- **Aim of the exercise**: Would you copy the listing below exactly, keeping the pictures out?

- **Dataset content**:
=== Begin Enclosure ===

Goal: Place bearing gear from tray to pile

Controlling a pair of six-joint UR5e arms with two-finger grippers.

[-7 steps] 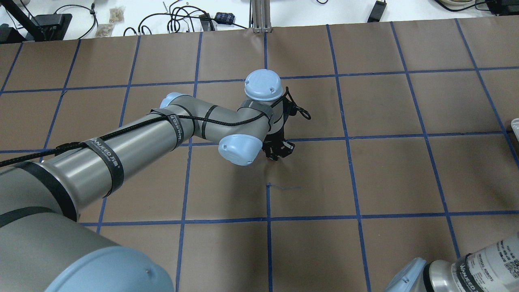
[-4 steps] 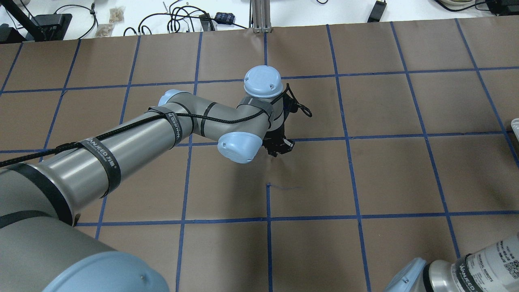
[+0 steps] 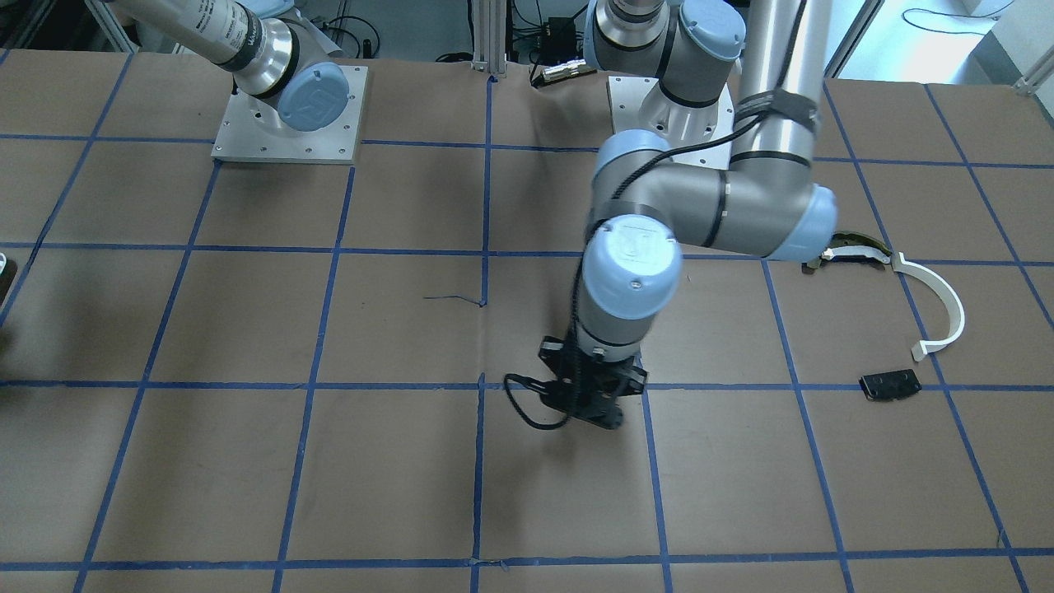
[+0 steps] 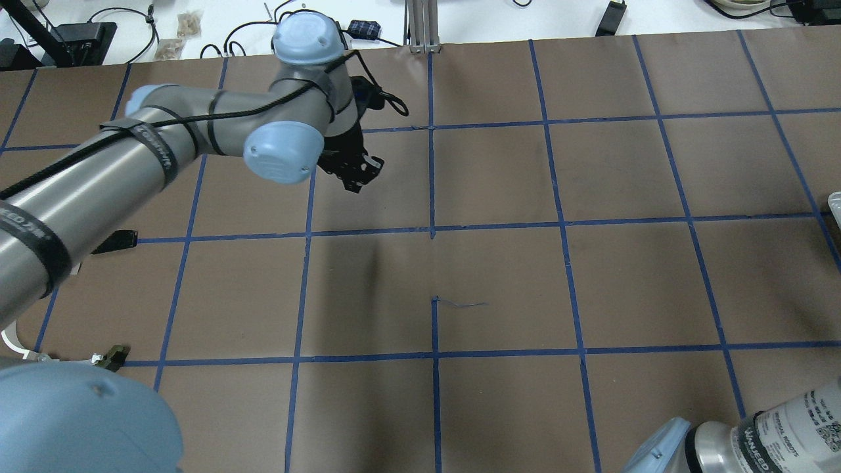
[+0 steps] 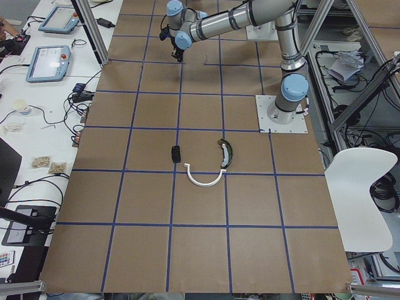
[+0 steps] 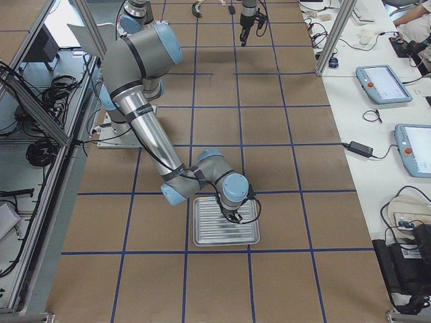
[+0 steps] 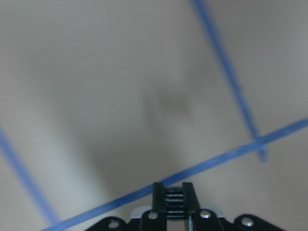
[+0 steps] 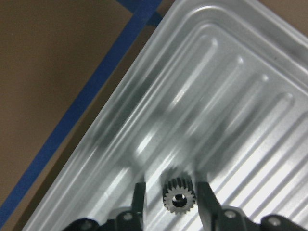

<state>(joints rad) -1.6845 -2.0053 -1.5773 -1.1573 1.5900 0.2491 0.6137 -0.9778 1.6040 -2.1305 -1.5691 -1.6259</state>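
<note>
A small toothed bearing gear point(image 8: 179, 198) lies in the ribbed silver tray point(image 8: 231, 96). My right gripper point(image 8: 171, 187) is open and low over the tray, with the gear between its fingers and a gap showing on one side. The exterior right view shows the tray point(image 6: 202, 232) under that gripper point(image 6: 234, 217). The pile lies far across the table: a white half-ring point(image 3: 947, 305), a curved olive-black piece point(image 3: 856, 251) and a small black plate point(image 3: 889, 385). My left gripper point(image 4: 355, 180) is shut and empty above bare paper, and it also shows in the left wrist view point(image 7: 173, 190).
Brown paper with blue tape grid lines point(image 4: 431, 223) covers the table. Only a sliver of the tray point(image 4: 836, 203) shows at the overhead view's right edge. Cables and small devices point(image 4: 295, 29) lie beyond the far edge. Tablets point(image 6: 384, 81) lie on a side bench.
My left arm has swung from the table's middle toward the far left, carrying its gripper with it. The black plate and ends of the pile now show at the overhead view's left.
</note>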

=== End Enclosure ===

- **Response to the exercise**:
Goal: Place bearing gear from tray to pile

Controlling a pair of six-joint UR5e arms with two-finger grippers.

[-7 steps] 
[-4 steps] 
[+0 steps] 
[+0 steps] 
[+0 steps] 
[+0 steps] 
[+0 steps] 
[+0 steps] 

<state>(joints rad) -1.6845 -2.0053 -1.5773 -1.1573 1.5900 0.2491 0.6137 -0.9778 1.6040 -2.1305 -1.5691 -1.6259</state>
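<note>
A small toothed bearing gear point(image 8: 179, 198) lies in the ribbed silver tray point(image 8: 231, 96). My right gripper point(image 8: 171, 187) is open and low over the tray, with the gear between its fingers and a gap showing on one side. The exterior right view shows the tray point(image 6: 202, 232) under that gripper point(image 6: 234, 217). The pile lies far across the table: a white half-ring point(image 3: 947, 305), a curved olive-black piece point(image 3: 856, 251) and a small black plate point(image 3: 889, 385). My left gripper point(image 4: 355, 180) is shut and empty above bare paper, and it also shows in the left wrist view point(image 7: 173, 190).
Brown paper with blue tape grid lines point(image 4: 431, 223) covers the table. Only a sliver of the tray point(image 4: 836, 203) shows at the overhead view's right edge. Cables and small devices point(image 4: 295, 29) lie beyond the far edge. Tablets point(image 6: 384, 81) lie on a side bench.
My left arm has swung from the table's middle toward the far left, carrying its gripper with it. The black plate and ends of the pile now show at the overhead view's left.
</note>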

The exercise is complete as it stands.